* Exercise details:
Only the pictures are to be omitted; everything else in the listing must be reproduced exactly.

* Given information:
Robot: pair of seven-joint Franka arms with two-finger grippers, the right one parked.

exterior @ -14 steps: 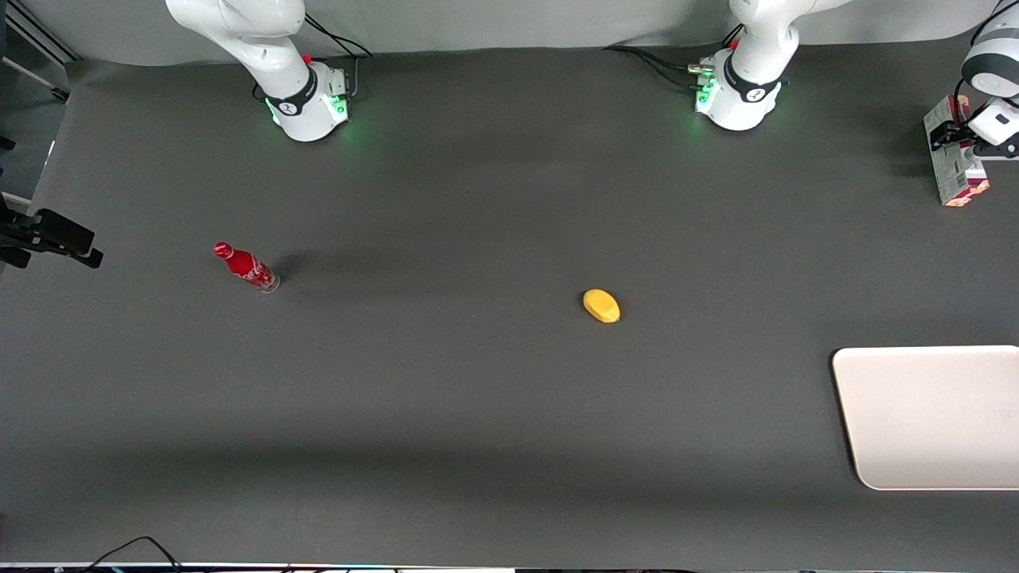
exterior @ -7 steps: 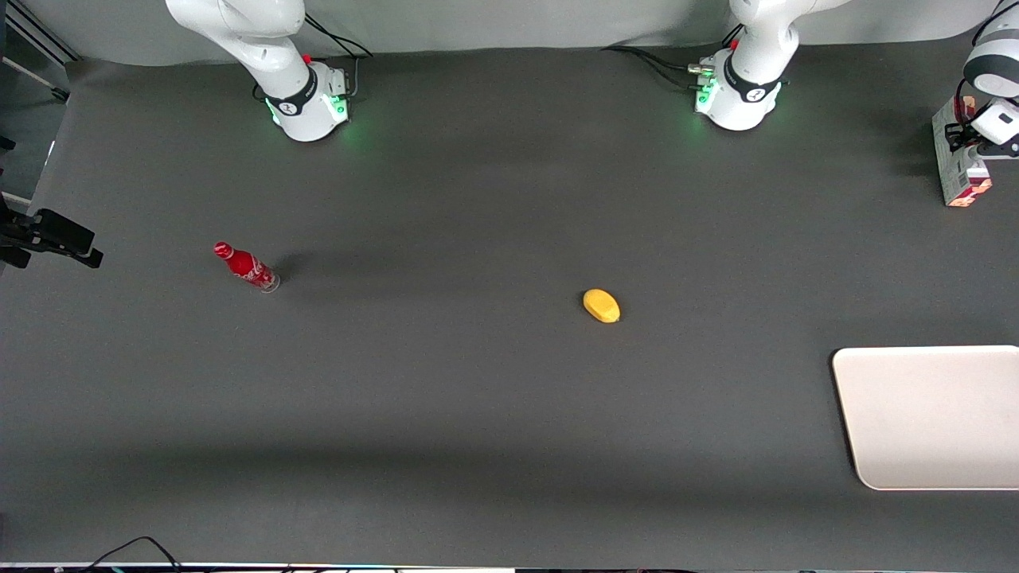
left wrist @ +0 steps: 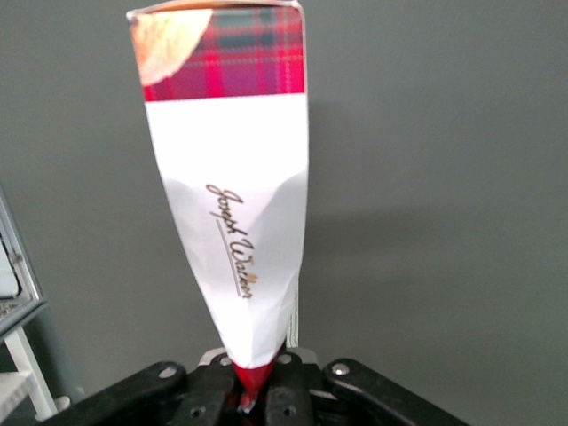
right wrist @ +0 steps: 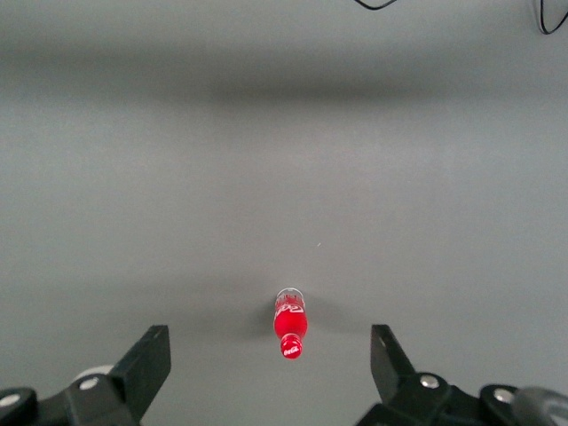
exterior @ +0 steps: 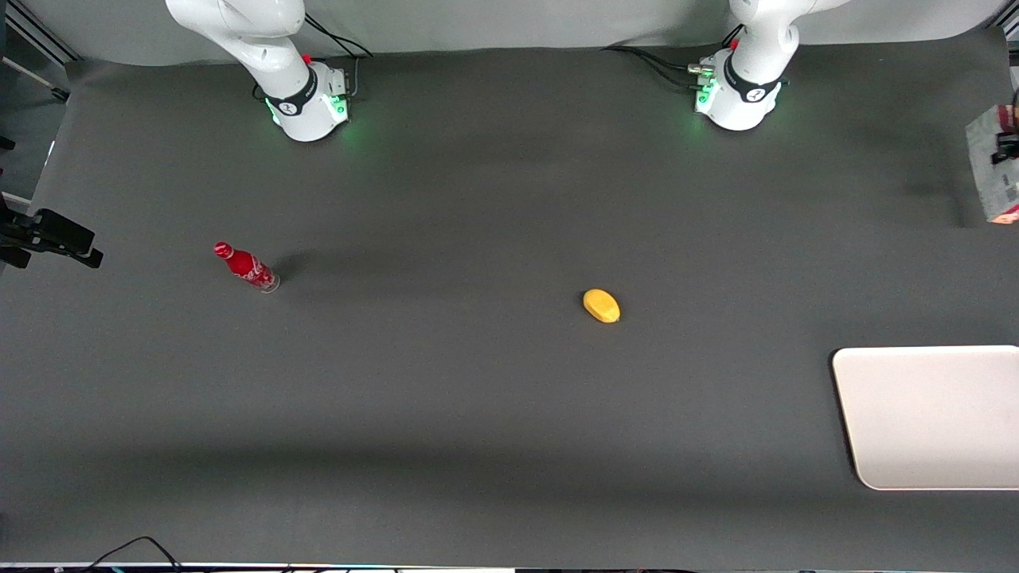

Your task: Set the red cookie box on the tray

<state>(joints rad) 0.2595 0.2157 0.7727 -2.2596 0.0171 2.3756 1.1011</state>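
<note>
The red cookie box (left wrist: 232,191) is pinched by one end in the end effector (left wrist: 253,390), well apart from the tray (exterior: 927,414); it could be swung loose.

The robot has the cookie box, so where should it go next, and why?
Probably carry it toward the front camera, over the tray. The gripper is shut on the red cookie box, held above the table at the working arm's end, and the tray lies nearer the camera.

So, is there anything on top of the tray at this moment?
No. The tray shows only its plain off-white surface, though its end runs out of view. The red cookie box hangs in the gripper, farther from the front camera.
</note>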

* Expected output:
Robot: pair of seven-joint Franka arms with two-finger grippers, the right one parked.

exterior @ -14 steps: 
exterior @ -7 steps: 
left wrist @ +0 steps: 
right wrist @ +0 steps: 
exterior @ +0 steps: 

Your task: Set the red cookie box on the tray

<state>(joints rad) 0.2595 0.2157 0.7727 -2.2596 0.0171 2.3756 1.1011</state>
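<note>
The red cookie box (left wrist: 232,191) is pinched by one end in the end effector (left wrist: 253,390), well apart from the tray (exterior: 927,414); it could be swung loose.

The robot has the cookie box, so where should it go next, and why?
Probably carry it toward the front camera, over the tray. The gripper is shut on the red cookie box, held above the table at the working arm's end, and the tray lies nearer the camera.

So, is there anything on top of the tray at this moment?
No. The tray shows only its plain off-white surface, though its end runs out of view. The red cookie box hangs in the gripper, farther from the front camera.
</note>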

What the exercise asked for is complete.